Democrazia fragile

Democrazia fragile La verità non esiste più. Esistono le versioni, quelle ufficiali, quelle di parte e quelle verosimili cui si aggiungono i vari complottismi. Impossibile tornare a una dialettica che faccia della politica il luogo di confronto tra opinioni diverse, per la ricerca del bene comune

Occidente sull’orlo di una crisi di nervi. Dopo l’attentato a Donald Trump di sabato scorso (cfr pag. 9 edizione cartacea) il mondo si sente più vulnerabile. Sarebbe bastato poco, un centimetro o forse meno, e ora saremmo qui a descrivere un’altra realtà. La campagna elettorale in vista delle presidenziali americane sta facendo molti feriti. Le democrazie occidentali appaiono in affanno.

L’ondata di populismo non ha ancora esaurito i suoi effetti. La guerra in corso da oltre due anni nel cuore dell’Europa dopo l’invasione dell’Ucraina da parte della Russia ha mostrato quanto fragile sia l’equilibrio sul quale si gioca la nostra convivenza continentale. Dalle nostre latitudini abbiamo sempre guardato agli Usa come alla patria della democrazia. Un Paese potente e forte, capace di alternare maggioranze senza che si scalfisse e si mettesse mai in discussione l’impianto democratico. Dopo l’assalto al Campidoglio del 6 gennaio 2021 qualcosa è cambiato. Anche la delegittimazione dell’elezione di Joe Biden ha avuto contorni inquietanti.

In seguito lo scontro si è allargato ancor di più. La politica assume ogni giorno toni violenti, con un gergo che mai avevamo ascoltato. Gli avversari sono diventati nemici e la battaglia politica si polarizza non solo in schieramenti, ma su vere e proprie barricate.

Andrea Lavazza, su Avvenire di martedì scorso, parla di virus del sospetto. Dietro a ogni fatto, a ogni nuovo avvenimento si pensa sempre si possa celare altro. La verità non esiste più.
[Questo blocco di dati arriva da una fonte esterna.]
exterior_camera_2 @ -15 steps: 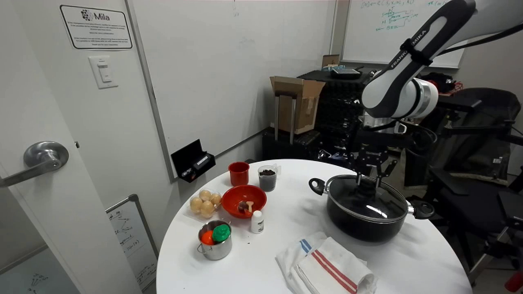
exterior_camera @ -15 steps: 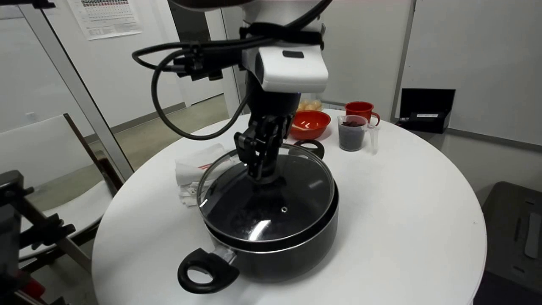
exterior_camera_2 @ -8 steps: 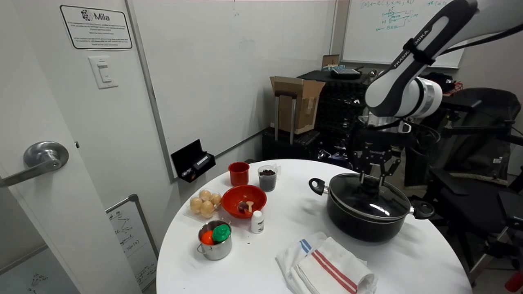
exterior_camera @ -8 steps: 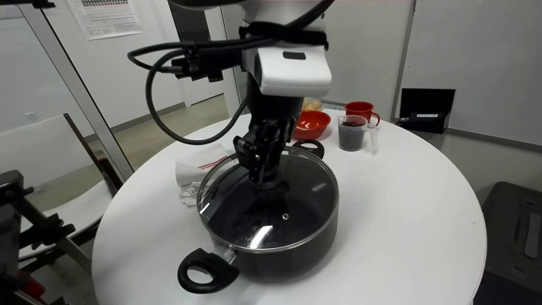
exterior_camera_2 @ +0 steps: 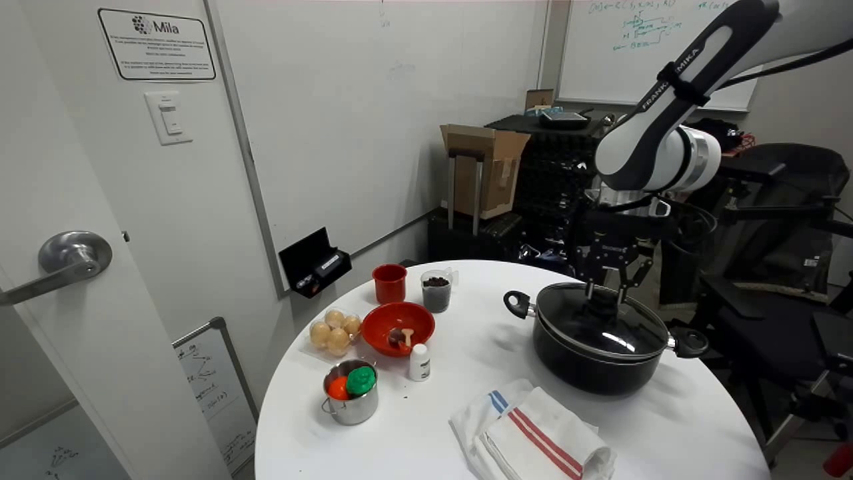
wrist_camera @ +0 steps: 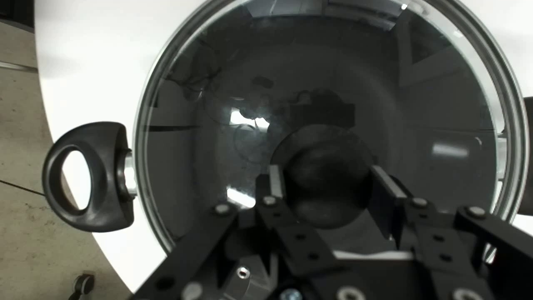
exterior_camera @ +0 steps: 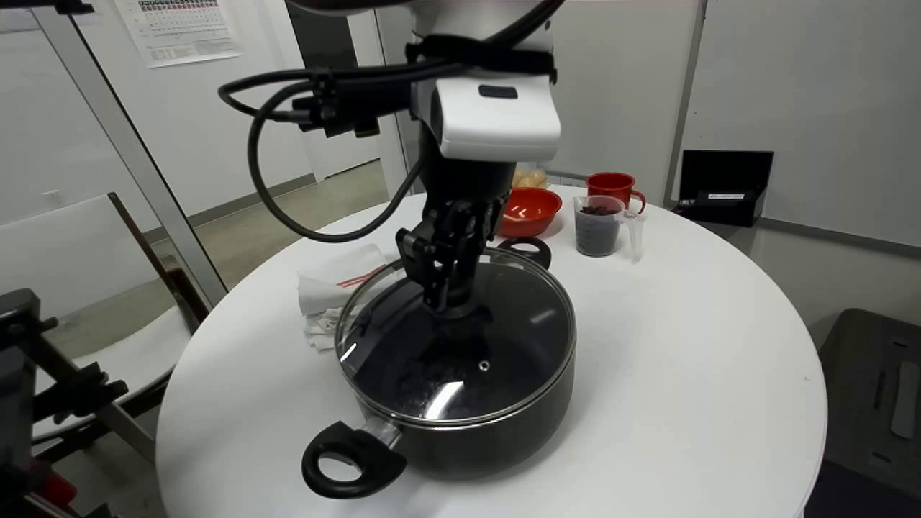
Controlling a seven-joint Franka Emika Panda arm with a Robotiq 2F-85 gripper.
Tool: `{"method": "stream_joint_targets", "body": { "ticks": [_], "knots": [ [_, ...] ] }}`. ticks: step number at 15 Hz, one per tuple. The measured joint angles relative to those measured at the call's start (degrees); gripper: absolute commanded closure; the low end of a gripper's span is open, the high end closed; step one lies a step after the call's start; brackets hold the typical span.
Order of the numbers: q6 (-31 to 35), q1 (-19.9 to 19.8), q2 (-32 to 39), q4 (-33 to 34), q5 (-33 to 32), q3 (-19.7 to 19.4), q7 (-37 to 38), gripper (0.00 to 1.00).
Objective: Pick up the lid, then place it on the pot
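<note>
Table (exterior_camera_2: 413,433): round, white; we name its edges as they lie in an exterior view.
Room: a door (exterior_camera_2: 46,180) nearest on the left; one whiteboard (exterior_camera_2: 400,133) past the far-left edge; a cardboard box (exterior_camera_2: 503,180) behind the far edge; a writing board (exterior_camera_2: 606,67) with green marks farther back.
Gripper (wrist_camera: 332,181): in the wrist view we see the fingers (wrist_camera: 277,181) apart by the width of the black knob (wrist_camera: 327,193), clamped on it, one to each side.
Lid (exterior_camera: 453,352): one, clear glass, over the mouth of the pot (exterior_camera_2: 593,373) near the right edge, rim close upon rim; we cannot tell whether it is fully seated.
Cloth (exterior_camera_2: 533,433): one folded pile by the near edge, red stripes on top, blue below; one piece or two, we cannot tell.
Steel pail (exterior_camera_2: 354,411): one, near the left edge, one green item (exterior_camera_2: 361,381) and one orange-red item (exterior_camera_2: 338,388) inside.
Pot: one, black, two loop handles (wrist_camera: 107,175).
Bottle (exterior_camera_2: 419,367): one, white, right of the pail.
Pale balls (exterior_camera_2: 338,341): we count four, near the far-left edge.
Red bowl (exterior_camera_2: 378,321): one, beside the balls; contents too small to make out.
Measuring cup (exterior_camera_2: 436,301): one, dark pieces inside, near the far edge.
Red mug (exterior_camera_2: 390,288): one, just left of the cup.
</note>
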Motion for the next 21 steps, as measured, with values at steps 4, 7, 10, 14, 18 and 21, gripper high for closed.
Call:
{"method": "stream_joint_targets", "body": {
  "ticks": [4, 7, 10, 14, 18, 21],
  "knots": [
    [0.0, 0.4, 0.0, 0.0, 0.0, 0.0, 0.7, 0.75],
    [0.5, 0.7, 0.1, 0.0, -0.2, 0.0, 2.1, 0.75],
    [1.5, 1.3, 0.3, 0.0, -0.4, -0.4, 3.7, 0.75],
    [2.4, 1.9, 0.5, -0.3, -0.5, -0.8, 5.5, 0.75],
    [3.2, 2.3, 0.5, -1.0, -0.7, -1.0, 6.3, 0.75],
    [4.1, 2.7, 0.5, -1.6, -1.1, -1.4, 7.3, 0.75]
  ]
}}
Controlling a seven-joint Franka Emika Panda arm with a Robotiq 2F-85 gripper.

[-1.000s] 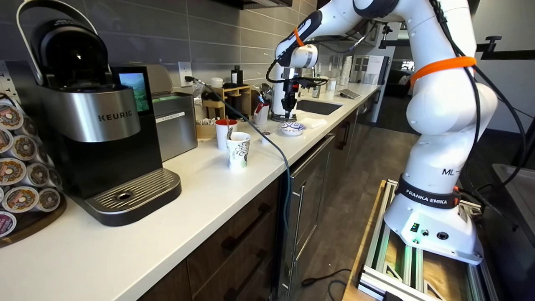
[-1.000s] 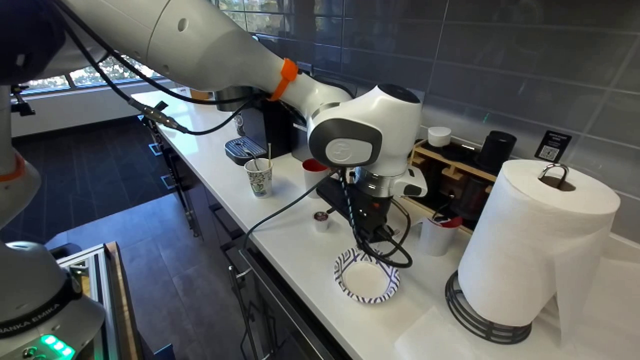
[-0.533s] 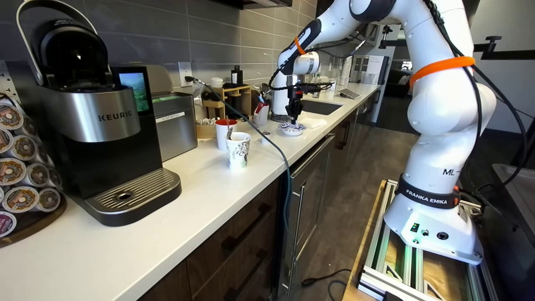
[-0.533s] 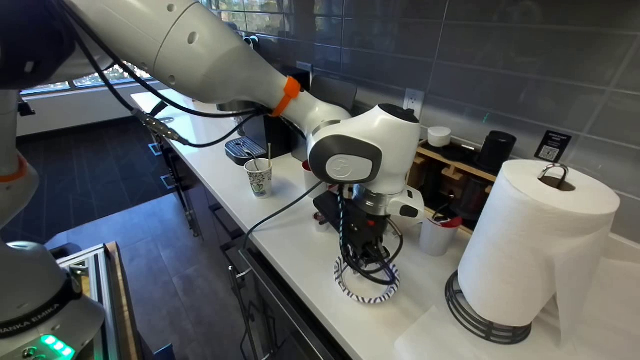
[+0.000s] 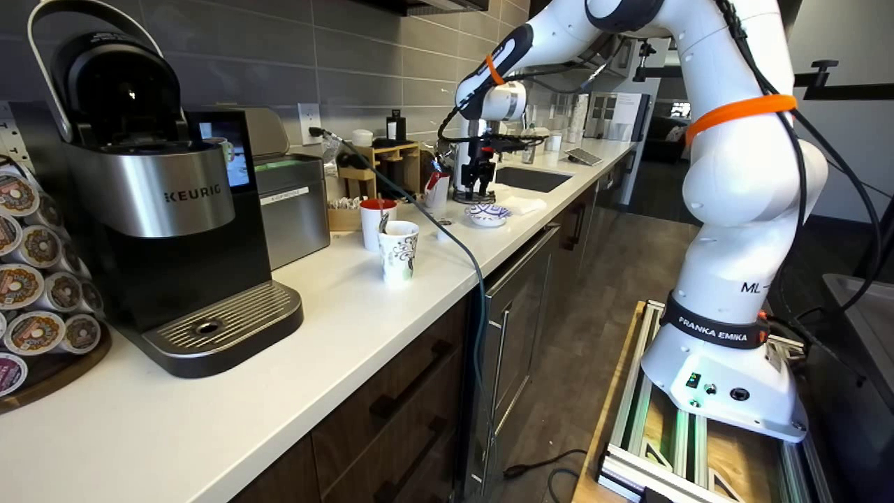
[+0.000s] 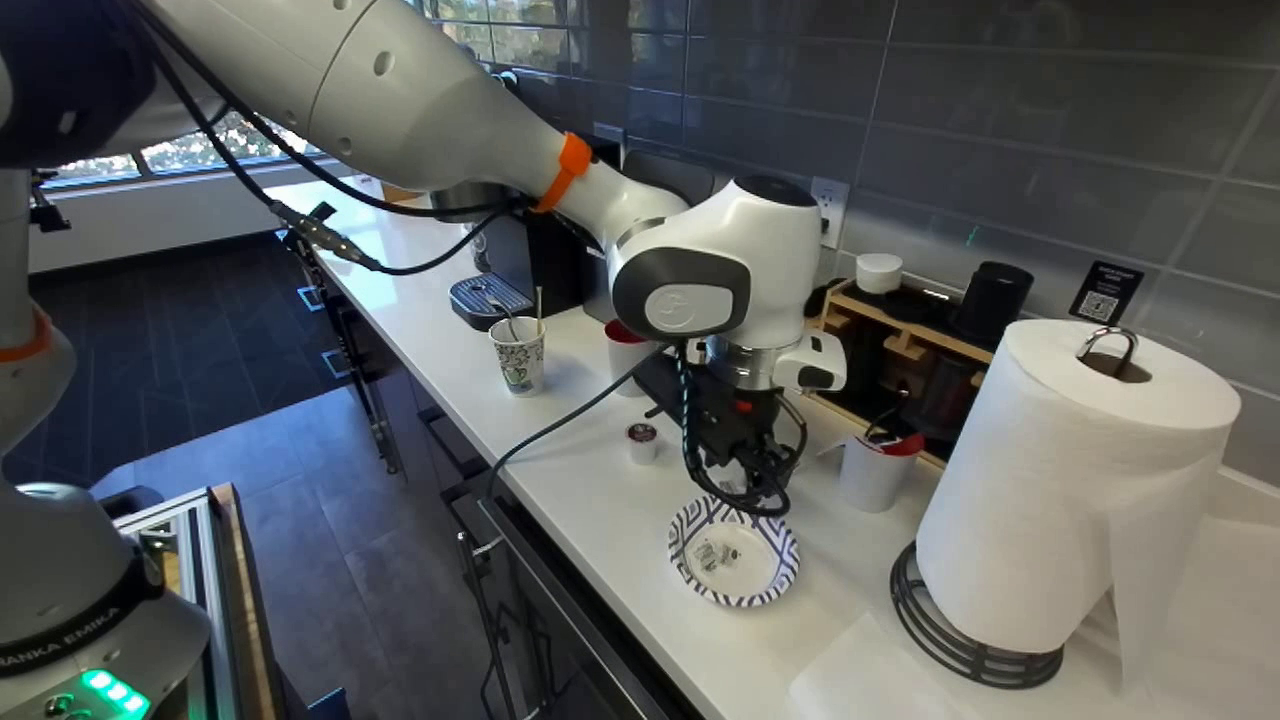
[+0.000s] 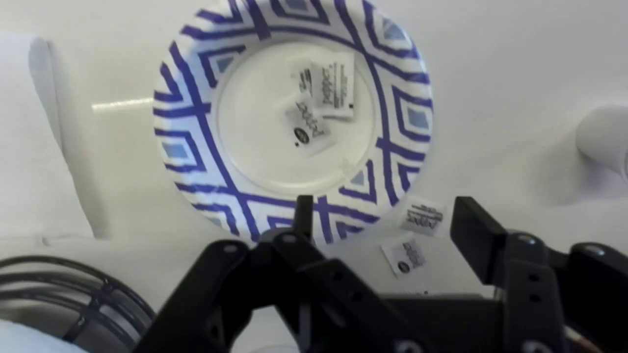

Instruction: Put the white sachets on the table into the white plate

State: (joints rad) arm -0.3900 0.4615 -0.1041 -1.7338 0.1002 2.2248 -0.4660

Esistono le versioni, quelle ufficiali, quelle di parte e quelle verosimili cui si aggiungono i vari complottismi. Impossibile tornare a una dialettica che faccia della politica il luogo di confronto tra opinioni diverse, per la ricerca del bene comune.

«La violenza chiama altra violenza», sostiene Paola Binetti sempre su Avvenire del 16 luglio. I fatti di questi ultimi tempi lo mostrano con chiarezza. Invece della moderazione, che invoca l’opinionista, si assiste a una scomunica reciproca e continua che sacrifica la virtù della mediazione sull’altare dell’affermazione degli amici della propria parte, a qualunque costo.

Non si vede via di uscita. Di speranza nessuno parla, né Biden né Trump.

Invece ci vorrebbe un po’ di speranza, a cominciare dai toni. Ne ha bisogno l’America per affrontare le elezioni in un clima meno avvelenato. E ne ha bisogno l’Occidente, che si è sempre ispirato al modello Usa, come faro di democrazia. Dimostrerà di esserlo anche in questi tempi inquieti?